Assigned task — Look through the listing below, and wherever a line has the string "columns", pull it out.
____
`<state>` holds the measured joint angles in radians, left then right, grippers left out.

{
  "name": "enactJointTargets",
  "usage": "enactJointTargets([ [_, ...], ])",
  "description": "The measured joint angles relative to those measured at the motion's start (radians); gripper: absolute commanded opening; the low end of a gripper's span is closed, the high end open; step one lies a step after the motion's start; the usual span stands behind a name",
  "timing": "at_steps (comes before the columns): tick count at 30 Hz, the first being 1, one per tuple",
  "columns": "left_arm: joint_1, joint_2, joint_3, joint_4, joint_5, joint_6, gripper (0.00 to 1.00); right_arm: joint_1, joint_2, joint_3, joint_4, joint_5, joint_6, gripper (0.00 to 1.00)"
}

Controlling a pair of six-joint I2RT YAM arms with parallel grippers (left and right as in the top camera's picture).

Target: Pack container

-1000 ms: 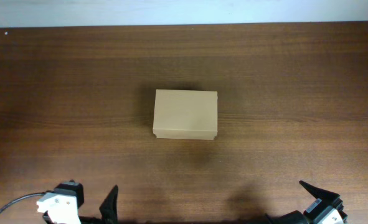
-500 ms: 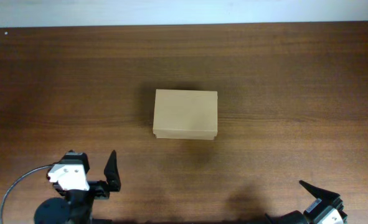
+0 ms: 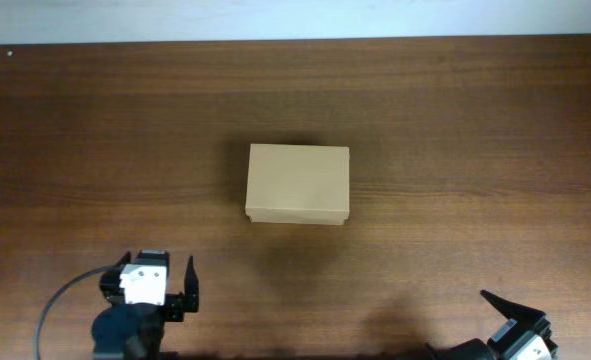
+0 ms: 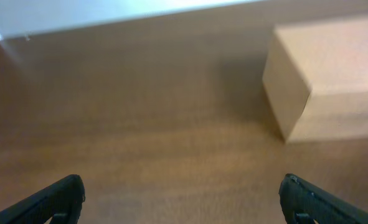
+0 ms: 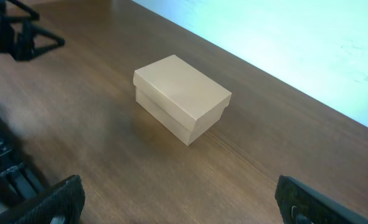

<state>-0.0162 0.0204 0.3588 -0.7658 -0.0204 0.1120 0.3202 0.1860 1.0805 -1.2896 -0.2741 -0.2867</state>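
Note:
The container (image 3: 297, 184) is a plain tan cardboard box with its lid shut, standing at the middle of the wooden table. It also shows in the left wrist view (image 4: 333, 74) at the upper right, and in the right wrist view (image 5: 180, 96) at the centre. My left gripper (image 3: 159, 264) is open and empty near the front left, well short of the box; its fingers (image 4: 184, 199) spread wide over bare wood. My right gripper (image 3: 503, 310) is open and empty at the front right edge, its fingers (image 5: 184, 202) far apart.
The dark wooden table (image 3: 455, 120) ends at a pale wall strip along the far edge (image 3: 295, 20). The left arm (image 5: 15, 31) shows at the top left of the right wrist view. A grey cable (image 3: 60, 305) loops beside the left arm.
My left arm has come up from the front edge and moved right and forward, toward the box. The right arm and the box have not moved.

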Motion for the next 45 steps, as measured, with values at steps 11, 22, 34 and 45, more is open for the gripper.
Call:
enactJointTargets([
  [11, 0.0, 0.0, -0.125, 0.011, -0.015, 0.02, 1.0, 0.0, 0.0, 0.0, 0.001, 0.0, 0.0, 0.99],
  [22, 0.0, 0.0, -0.157, 0.027, -0.082, 0.0, 1.0, 0.0, 0.0, 0.0, 0.001, 0.0, 0.0, 0.99],
  [34, 0.0, 0.0, -0.157, 0.026, -0.175, -0.057, 1.0, 0.0, 0.0, 0.0, 0.001, 0.0, 0.0, 0.99],
  [45, 0.0, 0.0, -0.157, 0.026, -0.179, -0.061, 1.0, 0.0, 0.0, 0.0, 0.001, 0.0, 0.0, 0.99],
])
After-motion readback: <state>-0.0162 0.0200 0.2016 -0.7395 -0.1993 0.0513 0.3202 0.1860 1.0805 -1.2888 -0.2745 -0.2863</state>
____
Solution for this task —
  "timing": "at_steps (comes before the columns): tick count at 30 Hz, the first being 1, one per tuple",
  "columns": "left_arm: joint_1, joint_2, joint_3, joint_4, joint_5, joint_6, gripper (0.00 to 1.00); right_arm: joint_1, joint_2, joint_3, joint_4, joint_5, joint_6, gripper (0.00 to 1.00)"

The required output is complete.